A density of >650 mg cm-3 was used to define cortical bone Endos

A density of >650 mg cm-3 was used to define cortical bone. Endosteal and periosteal circumference were derived using a circular ring model. 4502 pQCT scans were performed, of which 88 were excluded due to major motion artifacts. Coefficients of variation

for pQCT scans, based on 139 subjects scanned a mean of 31 days apart, were 2.7%, 1.3% and 2.9% for BMCC, BMDC Roscovitine and cortical bone area, respectively. Other variables At 15.5 years research clinics, standing height (mm) was measured using the Harpenden Stadiometer (Holtain, Crymych, Wales, UK), and weight using the Tanita Body Fat Analyzer (model TBF 305; Tanita, Arlington Heights, IL, USA). Whole body DXA scans were performed using a Lunar Prodigy scanner with paediatric scanning software (GE Lunar Prodigy, Madison, WI, USA), providing measures of total body fat and lean mass.

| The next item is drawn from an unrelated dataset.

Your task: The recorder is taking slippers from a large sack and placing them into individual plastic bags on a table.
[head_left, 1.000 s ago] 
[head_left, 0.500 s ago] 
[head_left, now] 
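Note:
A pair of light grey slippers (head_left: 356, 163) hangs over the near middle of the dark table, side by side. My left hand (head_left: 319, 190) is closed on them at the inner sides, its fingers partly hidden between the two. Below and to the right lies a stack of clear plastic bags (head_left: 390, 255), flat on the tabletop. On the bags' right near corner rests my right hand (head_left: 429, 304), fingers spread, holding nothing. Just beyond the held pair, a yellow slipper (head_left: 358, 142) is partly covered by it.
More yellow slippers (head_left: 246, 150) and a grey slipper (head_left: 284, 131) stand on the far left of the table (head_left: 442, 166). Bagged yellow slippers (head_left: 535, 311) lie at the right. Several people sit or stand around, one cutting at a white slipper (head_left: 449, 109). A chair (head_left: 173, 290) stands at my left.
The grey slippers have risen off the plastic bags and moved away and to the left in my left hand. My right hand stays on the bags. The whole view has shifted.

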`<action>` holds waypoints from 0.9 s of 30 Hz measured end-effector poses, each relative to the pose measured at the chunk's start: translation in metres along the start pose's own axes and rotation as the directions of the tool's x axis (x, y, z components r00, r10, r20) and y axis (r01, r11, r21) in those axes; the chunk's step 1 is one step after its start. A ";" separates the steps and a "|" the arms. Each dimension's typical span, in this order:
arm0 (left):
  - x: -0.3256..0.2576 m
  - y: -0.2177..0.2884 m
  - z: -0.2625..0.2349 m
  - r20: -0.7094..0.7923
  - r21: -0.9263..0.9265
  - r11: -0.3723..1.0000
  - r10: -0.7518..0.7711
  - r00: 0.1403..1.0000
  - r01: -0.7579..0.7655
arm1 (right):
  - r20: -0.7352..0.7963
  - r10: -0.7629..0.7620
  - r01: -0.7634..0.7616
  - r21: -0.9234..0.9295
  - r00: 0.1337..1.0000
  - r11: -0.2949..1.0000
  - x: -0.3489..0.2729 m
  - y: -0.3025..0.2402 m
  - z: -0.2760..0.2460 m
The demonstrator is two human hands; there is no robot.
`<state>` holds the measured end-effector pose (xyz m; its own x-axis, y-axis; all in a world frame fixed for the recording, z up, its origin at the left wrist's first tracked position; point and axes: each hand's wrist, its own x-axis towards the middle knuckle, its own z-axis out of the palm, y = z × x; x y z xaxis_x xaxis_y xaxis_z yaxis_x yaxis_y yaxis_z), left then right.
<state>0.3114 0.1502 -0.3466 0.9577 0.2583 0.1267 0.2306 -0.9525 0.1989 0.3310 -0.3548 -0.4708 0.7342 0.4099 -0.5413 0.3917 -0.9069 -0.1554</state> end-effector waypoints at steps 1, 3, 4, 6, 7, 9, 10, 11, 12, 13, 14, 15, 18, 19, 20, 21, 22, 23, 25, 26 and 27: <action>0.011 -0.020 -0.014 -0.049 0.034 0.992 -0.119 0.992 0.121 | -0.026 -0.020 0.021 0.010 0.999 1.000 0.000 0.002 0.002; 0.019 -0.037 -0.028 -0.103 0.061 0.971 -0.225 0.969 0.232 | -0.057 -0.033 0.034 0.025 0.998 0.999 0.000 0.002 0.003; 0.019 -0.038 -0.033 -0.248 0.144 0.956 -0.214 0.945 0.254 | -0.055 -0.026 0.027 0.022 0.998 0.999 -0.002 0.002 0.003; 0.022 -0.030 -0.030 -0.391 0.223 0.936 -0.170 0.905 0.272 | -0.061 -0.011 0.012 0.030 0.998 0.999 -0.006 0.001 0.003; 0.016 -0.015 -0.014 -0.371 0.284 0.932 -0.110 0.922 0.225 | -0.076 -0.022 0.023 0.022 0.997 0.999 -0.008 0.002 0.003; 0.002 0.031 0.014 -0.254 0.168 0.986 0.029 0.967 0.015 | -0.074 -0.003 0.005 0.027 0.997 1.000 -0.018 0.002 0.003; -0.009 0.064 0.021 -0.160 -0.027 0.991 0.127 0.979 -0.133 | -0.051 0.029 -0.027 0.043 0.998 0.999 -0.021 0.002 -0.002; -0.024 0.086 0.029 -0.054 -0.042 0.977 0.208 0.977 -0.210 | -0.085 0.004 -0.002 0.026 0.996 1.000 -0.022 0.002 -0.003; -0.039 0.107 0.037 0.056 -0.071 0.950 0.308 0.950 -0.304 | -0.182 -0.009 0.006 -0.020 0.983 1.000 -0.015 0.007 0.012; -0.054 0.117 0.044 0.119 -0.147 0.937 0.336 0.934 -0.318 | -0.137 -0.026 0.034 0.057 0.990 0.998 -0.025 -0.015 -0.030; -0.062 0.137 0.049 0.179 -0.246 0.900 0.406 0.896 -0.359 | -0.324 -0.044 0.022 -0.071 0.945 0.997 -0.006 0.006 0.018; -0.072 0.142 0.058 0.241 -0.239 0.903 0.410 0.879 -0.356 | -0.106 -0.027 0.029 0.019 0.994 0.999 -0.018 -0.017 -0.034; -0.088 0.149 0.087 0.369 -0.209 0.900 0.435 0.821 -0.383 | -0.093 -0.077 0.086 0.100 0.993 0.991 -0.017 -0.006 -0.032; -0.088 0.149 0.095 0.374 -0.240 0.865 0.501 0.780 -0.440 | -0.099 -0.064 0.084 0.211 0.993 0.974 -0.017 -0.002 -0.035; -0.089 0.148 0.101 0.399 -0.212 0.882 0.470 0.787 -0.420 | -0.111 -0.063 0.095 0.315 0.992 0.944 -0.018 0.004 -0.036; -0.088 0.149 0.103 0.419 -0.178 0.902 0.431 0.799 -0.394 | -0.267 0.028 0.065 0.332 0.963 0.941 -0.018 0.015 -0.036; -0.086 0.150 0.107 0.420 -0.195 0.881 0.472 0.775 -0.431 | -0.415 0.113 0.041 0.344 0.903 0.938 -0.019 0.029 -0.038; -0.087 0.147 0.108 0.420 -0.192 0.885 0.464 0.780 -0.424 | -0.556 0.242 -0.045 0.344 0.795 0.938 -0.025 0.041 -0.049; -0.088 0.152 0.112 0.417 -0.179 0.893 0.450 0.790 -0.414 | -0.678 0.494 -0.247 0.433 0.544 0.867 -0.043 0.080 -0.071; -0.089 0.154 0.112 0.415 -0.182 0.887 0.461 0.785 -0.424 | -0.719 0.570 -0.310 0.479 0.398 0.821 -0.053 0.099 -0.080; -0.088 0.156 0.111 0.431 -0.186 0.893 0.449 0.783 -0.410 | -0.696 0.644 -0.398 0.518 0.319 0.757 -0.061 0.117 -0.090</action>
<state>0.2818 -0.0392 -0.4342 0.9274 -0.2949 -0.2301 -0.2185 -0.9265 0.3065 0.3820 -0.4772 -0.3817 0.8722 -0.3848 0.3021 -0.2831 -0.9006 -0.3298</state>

Maternal SEP was recorded at 32 weeks gestation by questionnaire and categorised according to the Office of Population Censuses and Surveys. Maternal GS-9973 research buy education was assessed at the same time by questionnaire. Pubertal stage was assessed using a Tanner stage (pubic hair domain) questionnaire completed

at age 14.7 years [22]. Moderate and vigorous physical activity was assessed by actigraph accelerometre at age 11, and subsequently found to be related to BMD in ALSPAC [23]. Date of birth and sex was obtained from birth notification, and date of the scan was recorded automatically, allowing age at scan to be calculated. Statistical analyses Descriptive statistics show means, standard deviation (SD), medians and lower and upper quartiles. Analyses were performed using seasonally adjusted 25 (OH)D3, which was modelled according to date of blood sampling using linear regression with trigonometric sine and cosine functions. 25(OH)D3 was loge transformed to reduce

heteroscedasticity. The residual was used as the primary 25(OH)D3 exposure variable in subsequent regression analyses. All analyses were performed C59 mw on standardised variables, i.e. subtracting the mean and dividing by the SD. To include all participants on whom a 25(OH)D2 was assayed, those with a value below the detectable limit of the assay (0.5 ng ml-1) were assigned a binary variable indicating whether an individual was at or below the lower limit, which was used as a covariable in all regression models. No individuals had 25(OH)D3 below the detectable limit of the assay. Models were checked for linearity by adding higher-order terms into the linear predictor and by comparing the likelihood of nested models. Further analyses were performed using a nonparametric bootstrap procedure in conjunction with OLS linear regression, based on 5,000 replications. Beta (β) estimates and standard errors were calculated from the mean and SD of the bootstrap distribution, respectively. All P values were calculated using bootstrap means and standard errors, compared to a Z-distribution and 95% percentile confidence intervals calculated.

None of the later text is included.